Arnaud Kuipo
C’est en 1948 que naît ce qui est appelé aujourd’hui le Collège François Xavier Vogt. Il s’agit d’un projet inspiré, comme le relève le quotidien national Camerron Tribune, à Efok par le missionnaire François Xavier Vogt. Ce projet prendra corps plus tard avec plusieurs contributions de diverses congrégations. « En tant que pionnier, il n’a pas hésité à défier les normes établies en prônant un message tout à fait révolutionnaire à l’époque », peut-on lire dans cet article rédigé à l’occasion de la célébration des 75 ans de cet établissement.
En 78 années d’existence, le Collège F. X. Vogt a connu plusieurs gestions. Comme l’a relevé l’archevêque métropolitain de Yaoundé, il « n’est pas fixiste, ni une propriété de tel ou tel ordre religieux. Le Collège Vogt appartient au diocèse et le diocèse, après un temps donné, confie la responsabilité du Collège Vogt à des acteurs qu’il juge privilégiés. » C’est ainsi qu’il est passé entre les mains des pères, des laïcs, entre autres.
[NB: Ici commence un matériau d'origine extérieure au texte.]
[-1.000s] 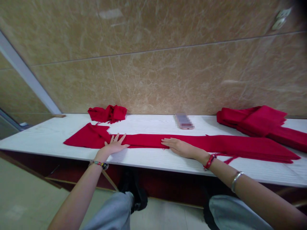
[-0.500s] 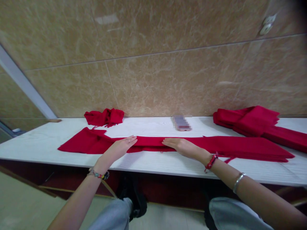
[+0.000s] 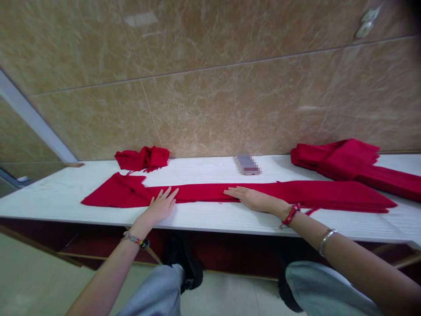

Et avec le temps, cet établissement de la capitale a réussi a se positionner comme un établissement de référence. Il bénéficie d’une bonne réputation au sein de la communauté éducative. Il a plusieurs fois occupé de positions privilégiées dans les classements de l’Office du baccalauréat du Cameroun (Obc). A la session 2026 par exemple, l’établissement a enregistré pas moins de 468 lauréats. En détail, l’établissement revendique 59 mentions très bien, 118 mentions Bien, 205 mentions assez-bien et 86 mentions passable.
L’excellence est un mot qui n’est pas étranger au Collège Vogt. En 2024 lors de la célébration des 75 ans, le ministre de l’Eau et l’Energie, Gaston Eloundou l’évoquera quand il relèvera que quand il arrive à Vogt en classe de seconde (dans les années 80), il est « impressionné par la culture de l’excellence qui y prévaut, esprit fondé sur la prière, la discipline l’abnégation au travail ».